8. Temporal development
8.1 Onset and progression
Biochemical perturbations and endocrine adaptations can occur early (often from CKD stage 3) and progress with declining eGFR; bone and vascular complications accumulate, with highest fracture hazard observed in kidney failure/dialysis populations. (izzo2024chronickidneydisease pages 2-4, hsu2024riskfactorsfor pages 1-2)

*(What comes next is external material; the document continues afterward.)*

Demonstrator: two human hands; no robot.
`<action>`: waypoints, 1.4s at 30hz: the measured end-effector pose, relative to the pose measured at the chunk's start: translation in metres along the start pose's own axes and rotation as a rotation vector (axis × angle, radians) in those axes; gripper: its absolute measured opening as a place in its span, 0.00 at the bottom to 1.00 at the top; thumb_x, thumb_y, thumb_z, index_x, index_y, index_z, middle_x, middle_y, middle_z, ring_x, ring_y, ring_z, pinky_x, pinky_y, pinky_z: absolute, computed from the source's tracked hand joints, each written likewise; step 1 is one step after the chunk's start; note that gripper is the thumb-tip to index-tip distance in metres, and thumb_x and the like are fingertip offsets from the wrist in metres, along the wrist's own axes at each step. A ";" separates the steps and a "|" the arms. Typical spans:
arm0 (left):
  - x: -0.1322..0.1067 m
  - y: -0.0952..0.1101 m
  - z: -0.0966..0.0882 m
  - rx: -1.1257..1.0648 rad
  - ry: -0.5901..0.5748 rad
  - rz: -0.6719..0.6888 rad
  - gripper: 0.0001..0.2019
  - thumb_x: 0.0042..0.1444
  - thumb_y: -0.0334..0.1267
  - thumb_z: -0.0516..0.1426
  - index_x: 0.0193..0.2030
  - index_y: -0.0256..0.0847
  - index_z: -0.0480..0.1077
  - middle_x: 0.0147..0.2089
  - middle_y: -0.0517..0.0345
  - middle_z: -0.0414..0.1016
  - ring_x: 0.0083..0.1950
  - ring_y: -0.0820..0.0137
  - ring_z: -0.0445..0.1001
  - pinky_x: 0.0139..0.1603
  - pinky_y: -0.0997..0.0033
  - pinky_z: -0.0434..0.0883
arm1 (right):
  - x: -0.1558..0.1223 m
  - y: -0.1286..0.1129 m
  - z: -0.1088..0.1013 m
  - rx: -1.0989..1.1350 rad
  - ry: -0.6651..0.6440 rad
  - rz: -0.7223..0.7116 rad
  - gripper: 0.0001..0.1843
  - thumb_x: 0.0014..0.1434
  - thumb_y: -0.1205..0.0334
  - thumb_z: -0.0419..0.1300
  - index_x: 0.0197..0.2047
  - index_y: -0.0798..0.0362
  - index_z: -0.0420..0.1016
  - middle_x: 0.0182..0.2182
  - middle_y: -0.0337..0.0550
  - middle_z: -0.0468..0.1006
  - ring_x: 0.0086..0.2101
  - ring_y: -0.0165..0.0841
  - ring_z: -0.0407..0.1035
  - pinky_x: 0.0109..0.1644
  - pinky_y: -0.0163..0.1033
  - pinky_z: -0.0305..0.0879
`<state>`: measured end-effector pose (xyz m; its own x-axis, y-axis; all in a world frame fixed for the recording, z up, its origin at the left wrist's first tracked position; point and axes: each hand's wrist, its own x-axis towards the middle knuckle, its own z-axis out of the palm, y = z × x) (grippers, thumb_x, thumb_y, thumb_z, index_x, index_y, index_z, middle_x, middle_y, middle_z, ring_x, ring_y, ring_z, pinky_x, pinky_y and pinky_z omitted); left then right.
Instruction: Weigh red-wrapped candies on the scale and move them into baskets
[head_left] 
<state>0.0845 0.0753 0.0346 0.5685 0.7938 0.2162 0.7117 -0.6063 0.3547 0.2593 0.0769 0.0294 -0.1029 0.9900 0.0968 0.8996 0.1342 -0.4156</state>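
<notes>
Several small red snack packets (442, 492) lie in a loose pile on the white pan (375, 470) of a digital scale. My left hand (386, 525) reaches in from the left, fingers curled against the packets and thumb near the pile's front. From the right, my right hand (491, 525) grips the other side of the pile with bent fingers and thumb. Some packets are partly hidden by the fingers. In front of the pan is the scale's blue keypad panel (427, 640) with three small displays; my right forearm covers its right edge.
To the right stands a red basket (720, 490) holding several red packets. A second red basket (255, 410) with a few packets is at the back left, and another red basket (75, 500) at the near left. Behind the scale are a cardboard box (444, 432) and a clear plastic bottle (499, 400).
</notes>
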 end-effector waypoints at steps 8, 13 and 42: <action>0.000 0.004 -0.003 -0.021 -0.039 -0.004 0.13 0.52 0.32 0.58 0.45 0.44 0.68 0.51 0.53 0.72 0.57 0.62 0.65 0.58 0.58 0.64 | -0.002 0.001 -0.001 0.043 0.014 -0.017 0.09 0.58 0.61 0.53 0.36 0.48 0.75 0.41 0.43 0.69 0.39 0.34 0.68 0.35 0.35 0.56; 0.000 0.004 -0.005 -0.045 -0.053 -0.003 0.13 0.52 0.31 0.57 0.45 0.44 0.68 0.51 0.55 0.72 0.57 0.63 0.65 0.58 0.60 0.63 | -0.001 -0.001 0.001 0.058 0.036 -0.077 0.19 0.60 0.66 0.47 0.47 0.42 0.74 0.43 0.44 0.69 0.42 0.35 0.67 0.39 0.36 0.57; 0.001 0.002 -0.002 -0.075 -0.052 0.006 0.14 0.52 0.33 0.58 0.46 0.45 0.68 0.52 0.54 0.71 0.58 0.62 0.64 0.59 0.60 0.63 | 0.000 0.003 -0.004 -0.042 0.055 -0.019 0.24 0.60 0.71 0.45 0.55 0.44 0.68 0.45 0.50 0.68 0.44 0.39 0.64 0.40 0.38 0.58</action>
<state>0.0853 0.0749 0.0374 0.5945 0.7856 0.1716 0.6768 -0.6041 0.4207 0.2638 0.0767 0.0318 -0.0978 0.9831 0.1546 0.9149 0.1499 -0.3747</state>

9. Inheritance and population
9.1 Epidemiology (CKD burden)
A 2024 overview summarizes global CKD burden as 697.5 million affected worldwide, 35.8 million DALYs, and 1.2 million deaths in 2017, with CKD mortality increasing 41.5% from 1990 to 2017. (https://doi.org/10.3390/life14030418; 2024) (izzo2024chronickidneydisease pages 1-2)
9.2 CKD-MBD population-risk statistics from cohorts
In a 35,721-patient international dialysis cohort (EuCliD), there were 126.7 deaths/1000 person-years and CKD-MBD phenotype-specific adjusted mortality HRs ranged 1.07 to 1.59 across Ca/P/PTH phenotype combinations. (neri2019detectinghighriskchronic pages 1-2)
10. Diagnostics
10.1 Standard biochemical testing and monitoring (KDIGO 2017)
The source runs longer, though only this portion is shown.